This week I was at the graduate seminar “Animals in Transdisciplinary Environmental History” held in Tuuru Village, Läänemaa, Estonia. The three-day event brought together a wide variety of PhD students and recent graduates working on animals based in disciplines we could categorise as environmental humanities: historians, semioticians, ethnographers, anthropologists, archeologists, cultural geographers, and literary scholars. The big goal of the seminar was to expose the students to the various approaches to ‘historical’ work from all of these different starting points.
In the closing sessions which included reflections on the seminar, I remarked that each student’s work had been very solidly grounded in their ‘home’ discipline, particularly when it came to source choices. The historians had analysed archival texts, the literary scholars had focused on published texts, the ethnographers had written about their participant observation, etc. While this was all good stuff, I wanted more.
So I encouraged them to “open up the source box”. In other words, instead of sticking to the source types at the centre of their discipline, I want them to incorporate other source types that also spoke to their projects. Andy Flack, for example, presented a great paper on the earliest drive-through safari park, Longleat in Britain. In his paper, he had shown a couple of advertisements, but he had only used them to talk about the text included on the ad. I challenged him to think about the imagery as well. Anna Mossolova showed us some fabulous Yup’ik masks and analysed their iconography, but I challenged her to use historical writings to situate the mask-making in the 1930s period when they were made. Amir Zelinger could stretch his historical material about keeping wild pets in Imperial Germany to consider from a semiotic point of view how the animals might have seen these supposedly ‘natural’ habitats constructed on their behalf. I could make similar comments about each and every one of the papers presented.

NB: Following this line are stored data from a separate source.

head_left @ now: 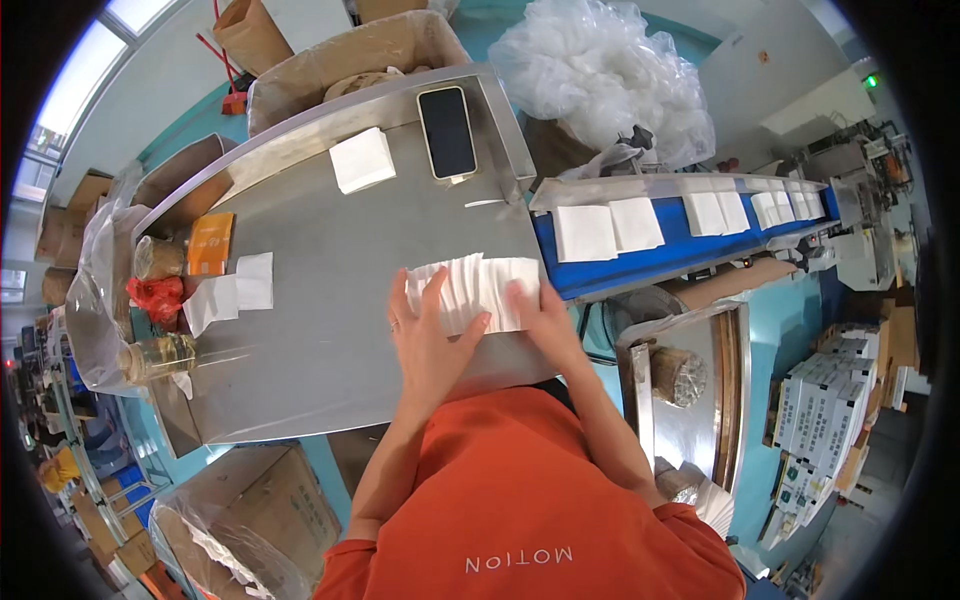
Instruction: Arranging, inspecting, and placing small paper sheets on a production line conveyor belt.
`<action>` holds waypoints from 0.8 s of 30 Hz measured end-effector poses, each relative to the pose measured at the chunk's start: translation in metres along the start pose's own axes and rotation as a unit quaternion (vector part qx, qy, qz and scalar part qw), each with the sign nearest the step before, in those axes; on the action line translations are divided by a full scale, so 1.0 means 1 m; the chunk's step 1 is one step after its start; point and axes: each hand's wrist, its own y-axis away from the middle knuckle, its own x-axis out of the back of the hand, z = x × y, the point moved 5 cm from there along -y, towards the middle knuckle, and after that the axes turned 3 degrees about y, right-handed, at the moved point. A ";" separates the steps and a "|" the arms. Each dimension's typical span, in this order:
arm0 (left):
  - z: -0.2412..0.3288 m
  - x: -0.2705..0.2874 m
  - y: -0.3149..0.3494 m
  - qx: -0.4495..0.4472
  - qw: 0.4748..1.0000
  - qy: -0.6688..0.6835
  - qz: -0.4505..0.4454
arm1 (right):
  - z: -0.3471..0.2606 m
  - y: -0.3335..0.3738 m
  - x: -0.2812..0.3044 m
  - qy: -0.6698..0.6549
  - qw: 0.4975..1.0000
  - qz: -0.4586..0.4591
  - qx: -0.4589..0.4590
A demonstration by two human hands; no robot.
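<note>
A row of white folded paper napkins (455, 285) lies fanned on the steel table (330, 310) near its right end, close to my body. My left hand (425, 340) curls around the left part of the row, its fingers on the far side and its thumb on the near side. At the right end, my right hand (545, 325) grips the napkins with its thumb on top; its other fingers are partly hidden. Beyond my right hand, a blue conveyor belt (675, 232) carries several small stacks of the same white napkins (585, 233).
A phone (447, 133) and another napkin stack (363, 161) lie toward the table's far edge. Loose napkins (255, 281), an orange packet (210, 243), a red bundle (156, 298) and a tape roll (160, 358) sit at the left end. Cardboard boxes (255, 510) stand below left.
</note>
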 end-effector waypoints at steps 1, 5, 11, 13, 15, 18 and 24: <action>0.004 -0.001 0.000 0.000 1.000 0.010 -0.012 | -0.020 0.007 -0.009 0.156 0.985 0.007 0.075; 0.015 0.005 0.002 0.033 0.999 0.021 -0.005 | -0.009 0.008 -0.017 -0.230 0.966 -0.080 -0.084; -0.010 0.002 -0.001 0.037 0.997 0.059 0.025 | 0.028 0.004 0.006 -0.328 0.938 -0.031 -0.110; -0.017 -0.002 -0.003 0.030 0.995 0.096 -0.018 | 0.017 -0.005 0.010 -0.348 0.933 0.030 -0.092; -0.011 -0.001 -0.001 0.021 0.995 0.092 -0.020 | -0.008 -0.004 -0.003 -0.096 0.995 -0.015 0.010; 0.002 -0.002 -0.002 0.018 0.997 0.068 -0.004 | -0.027 0.003 -0.018 0.025 0.995 -0.084 0.047; -0.001 -0.001 -0.001 0.033 0.999 0.033 0.006 | 0.014 0.011 -0.018 -0.306 0.906 -0.225 -0.188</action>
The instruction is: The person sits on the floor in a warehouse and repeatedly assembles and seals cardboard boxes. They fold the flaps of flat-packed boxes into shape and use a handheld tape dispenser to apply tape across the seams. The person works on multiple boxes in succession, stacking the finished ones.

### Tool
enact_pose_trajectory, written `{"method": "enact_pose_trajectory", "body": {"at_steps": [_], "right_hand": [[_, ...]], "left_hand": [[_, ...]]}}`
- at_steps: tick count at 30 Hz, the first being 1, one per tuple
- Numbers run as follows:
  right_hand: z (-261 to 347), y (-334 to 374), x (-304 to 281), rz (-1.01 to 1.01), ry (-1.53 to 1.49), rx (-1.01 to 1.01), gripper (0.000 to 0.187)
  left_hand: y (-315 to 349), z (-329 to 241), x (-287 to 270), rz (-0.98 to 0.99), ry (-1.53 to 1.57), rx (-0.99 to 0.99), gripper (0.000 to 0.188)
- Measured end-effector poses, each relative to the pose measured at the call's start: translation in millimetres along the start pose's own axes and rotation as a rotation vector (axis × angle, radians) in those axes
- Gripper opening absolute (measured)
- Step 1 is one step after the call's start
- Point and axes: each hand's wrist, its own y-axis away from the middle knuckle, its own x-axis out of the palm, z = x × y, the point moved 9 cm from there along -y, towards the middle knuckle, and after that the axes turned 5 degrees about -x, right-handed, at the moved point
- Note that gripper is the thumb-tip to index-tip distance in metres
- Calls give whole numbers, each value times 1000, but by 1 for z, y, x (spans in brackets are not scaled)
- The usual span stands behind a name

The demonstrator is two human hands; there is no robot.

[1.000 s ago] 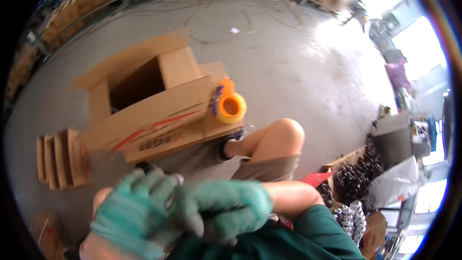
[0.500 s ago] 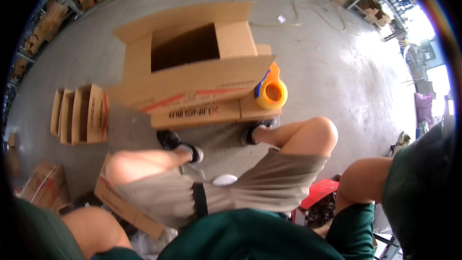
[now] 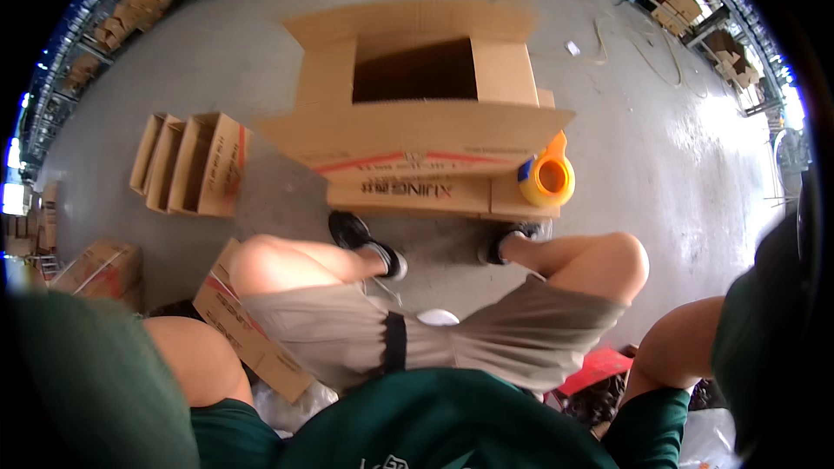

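Neither of my hands is in the picture. Both arms are bent, their bare parts showing at the lower left [image 3: 195, 360] and lower right [image 3: 673, 347], with blurred dark green cloth beside them. In front of my legs stands an upright cardboard box [image 3: 504, 74], its top flaps spread and its inside dark. It rests on a flat carton [image 3: 408, 194]. On that carton's right end a yellow-orange tape dispenser [image 3: 565, 187] with a roll of tape stands by the box's front flap. No hand touches any of these.
Several narrow open cartons [image 3: 228, 169] stand together on the floor at left. Nearer lie a carton [image 3: 104, 269] and a tilted flat one [image 3: 248, 330]. A red box [image 3: 595, 369] of dark parts sits by my right thigh. Loaded shelves [image 3: 135, 17] line the far edges.
The whole view has swung left, so the box, cartons and dispenser appear farther right. Box and dispenser keep their places on the flat carton. My hands are out of view in both frames.
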Motion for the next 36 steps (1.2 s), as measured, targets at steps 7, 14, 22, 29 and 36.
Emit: {"method": "enact_pose_trajectory", "body": {"at_steps": [7,14,22,29,36], "right_hand": [[-102,-39,91,78,46,225,94],[-174,-22,153,351,-188,523,80],[-154,10,177,419,-399,578,41],[-174,26,206,26,-461,507,32],[-172,35,217,-85,-568,664,37]], "left_hand": [[58,155,98,284,-97,-554,126],[99,227,149,159,314,-900,126],[124,241,198,254,335,-1061,83],[149,251,209,202,545,-1252,22],[141,241,207,196,589,-1206,43]]}}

Reflecting on my own work on “Return of Native Nordic Fauna”, I see how I actively (though perhaps unconsciously) have been expanding on the typical historians source box. I have thought about the material effect of real boxes on real animals; images shown on school posters; and the connections between contemporary art and environmental history. I’ve explored the visual narratives of natural history museum displays of muskox, beavers, pigeons, and more. I’ve gone on muskox safaris and beaver safaris to experience the way reintroduction is constructed for tourists, and visited current reintroduction sites of the white-backed woodpecker. These are all key activities that have shaped the way I think about animal reintroduction, human ideas of belonging, and human-animal interactions. They are no less important than the letters in the archives, the government documents, or the scientific reports. And I realize that sometimes it is easy for me to slip into the ‘standard’ way of writing history based on textual sources alone–so I need to actively resist it.
To me, transdisciplinarity is not just about crossing borders; it is about pushing past border-thinking. For a historian, that means reading beyond the text to reading the world.